In 1907 construction of the present sandstone church was begun and dedicated by Bishop Charles Colton and the Rev Bishop Pawel Rhode, the first Polish bishop in America, on June 13, 1909. Completed at a cost of $100,000, the 90 by 175 foot building seats 1,650 people. The copper domes of the towers are surmounted by crosses into which were stuffed hundreds of letters written by the school children of the parish during the building's construction

To instruct the parish children, Fr Fudzinski brought a newly founded religious order of women to the parish, the Franciscan Sisters of St. Joseph, who taught until the school was closed in the 1980s.
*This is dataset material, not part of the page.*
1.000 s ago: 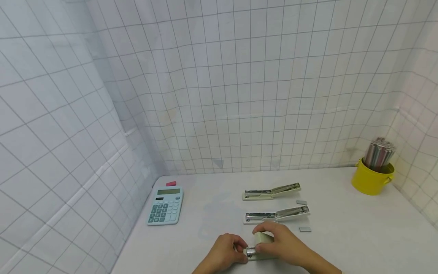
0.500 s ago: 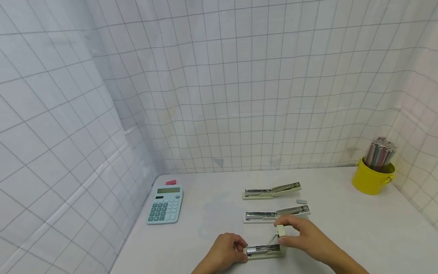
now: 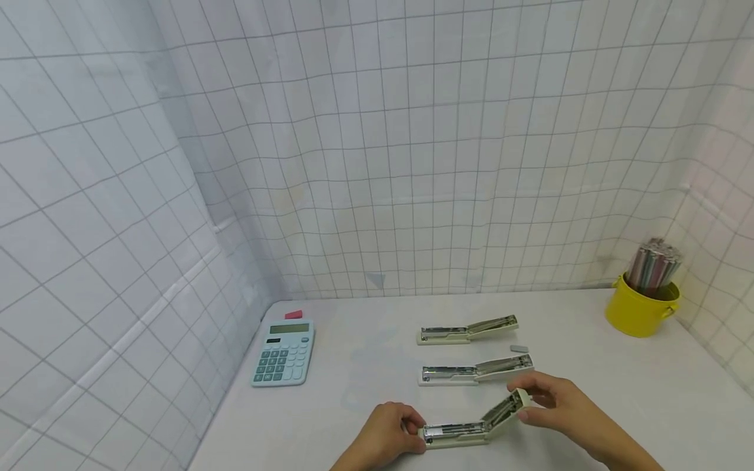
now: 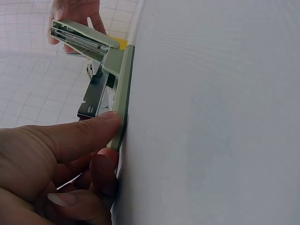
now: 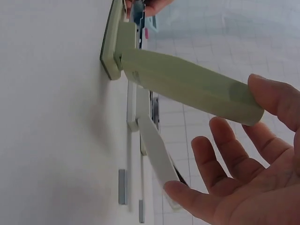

Renovation and Beautification 1923-1926



Between 1923 and 1926, during the administration of the second pastor of the church, Fr. Michael Cieslik, a number of changes took place in the church:


Renovation and Beautification for the Golden Jubilee in 1948
The fiftieth anniversary fell during Fr. Eustace Bartoszewicz's pastorship.

Further Changes

By the early twentieth Century, this church, like parish churches in all of the immigrant neighborhoods of Buffalo, had become the actual as well as the symbolic focal point of community life. It was also the center of a whole range of secular activities: Needlework clubs; dramatic societies; bowling, baseball, and basketball teams; lodges; and mutual benefit associations all used the church as a meeting place. When it came to the parish church, there was little separation between the sacred and the secular.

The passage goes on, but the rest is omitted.